Real Estate Glossary

Here are expanded definitions of common real estate terms.

Escrow. Refers to the settlement process once a contract is accepted. Once the property is sold, it can be referred to as “in escrow”. The escrow officer is a neutral intermediary who acts on written instructions from both parties in the transaction. Their normal tasks include ordering payoff demands from all lienholders, collecting copies of reports and associated transaction paperwork, requesting loan funds from the lender, accepting funds from the buyer to close, arranging for the signing of the final transaction documents (including the Grant Deed), recording the legal documents, and dispersing the funds after closing

Listing. A contract between a broker and a seller that gives the broker the right to represent the seller in the sale of their home. It is usually exclusive, meaning that if the property sells to any party the broker is entitled to compensation.

Liquidated Damages. A clause found in all real estate contracts that, if initialed by all parties, sets the buyer’s deposit as the amount of the damages in the event of a breach of contract by the buyer.

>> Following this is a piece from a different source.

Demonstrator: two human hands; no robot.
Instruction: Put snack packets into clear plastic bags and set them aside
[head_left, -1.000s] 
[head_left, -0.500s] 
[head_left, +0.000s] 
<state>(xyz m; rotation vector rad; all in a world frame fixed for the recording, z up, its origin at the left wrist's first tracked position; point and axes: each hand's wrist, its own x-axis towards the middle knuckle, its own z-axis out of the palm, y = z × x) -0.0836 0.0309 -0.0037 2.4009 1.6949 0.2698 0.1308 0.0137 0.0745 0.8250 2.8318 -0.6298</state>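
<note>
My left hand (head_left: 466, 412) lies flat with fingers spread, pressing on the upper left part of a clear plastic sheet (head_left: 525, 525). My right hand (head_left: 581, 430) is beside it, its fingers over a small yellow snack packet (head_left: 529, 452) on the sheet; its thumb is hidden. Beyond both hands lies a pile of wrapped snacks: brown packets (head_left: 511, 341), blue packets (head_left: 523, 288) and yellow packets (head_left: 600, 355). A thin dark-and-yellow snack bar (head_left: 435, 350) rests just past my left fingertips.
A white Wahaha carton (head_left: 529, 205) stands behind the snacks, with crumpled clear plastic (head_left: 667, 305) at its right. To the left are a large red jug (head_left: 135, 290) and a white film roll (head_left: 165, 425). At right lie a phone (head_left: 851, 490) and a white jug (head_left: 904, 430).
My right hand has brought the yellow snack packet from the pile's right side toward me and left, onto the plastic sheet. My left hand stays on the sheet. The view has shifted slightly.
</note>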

In California, the maximum deposit subject to liquidated damages on residential homes is 3% of the purchase price, regardless of the amount of the deposit.

Notice of Default (NOD). A formal legal document filed by a lender in a non-judicial foreclosure that notifies the borrower that the lender intends to foreclose on the property. Usually filed when the buyer is seriously delinquent on the property (90 days or more). It is filed at the lender’s discretion. Once a Notice of Default is filed, the borrower has 90 days to bring the loan current. If the loan is not brought current or “cured”, then the lender has the right to file a Notice of Sale, and ultimately sell the property at a Trustee’s Sale.

Notice of Sale. A formal legal document filed by the lender after a Notice of Default. Once the Notice of Trustee Sale is filed, the lender can sell the property at a Trustee Sale as soon as 20 days after the notice is filed, or longer at the lender’s discretion.

Short Sale. A “pre-foreclosure” situation where there is not enough proceeds to pay off the loans and liens on the home at the current market value, or in other words the proceeds are short of the amount needed to break even. A successful short sale requires the lienholder (usually the lender) to accept less than the full payoff balance in order to close the escrow. The seller must qualify for hardship for a short sale to be effective.

Staging. The process of having a design or staging expert furnish a home, arrange existing furniture, suggest minor cosmetic improvements (painting, window coverings, etc), adding accents and touches to finish rooms, and more. The purpose is to make the home more appealing to potential buyers, and help the home sell faster and for a higher price.

Trustee Sale. The final step in the foreclosure process where the lender puts the home up for auction, usually at the courthouse steps. The lender will generally bid the outstanding loan balance, and buyers may put in competing bids to purchase the home. The property in this situation is purchased all cash, via cashier’s check, and the purchaser accepts the home in “as is” condition subject to any other outstanding liens.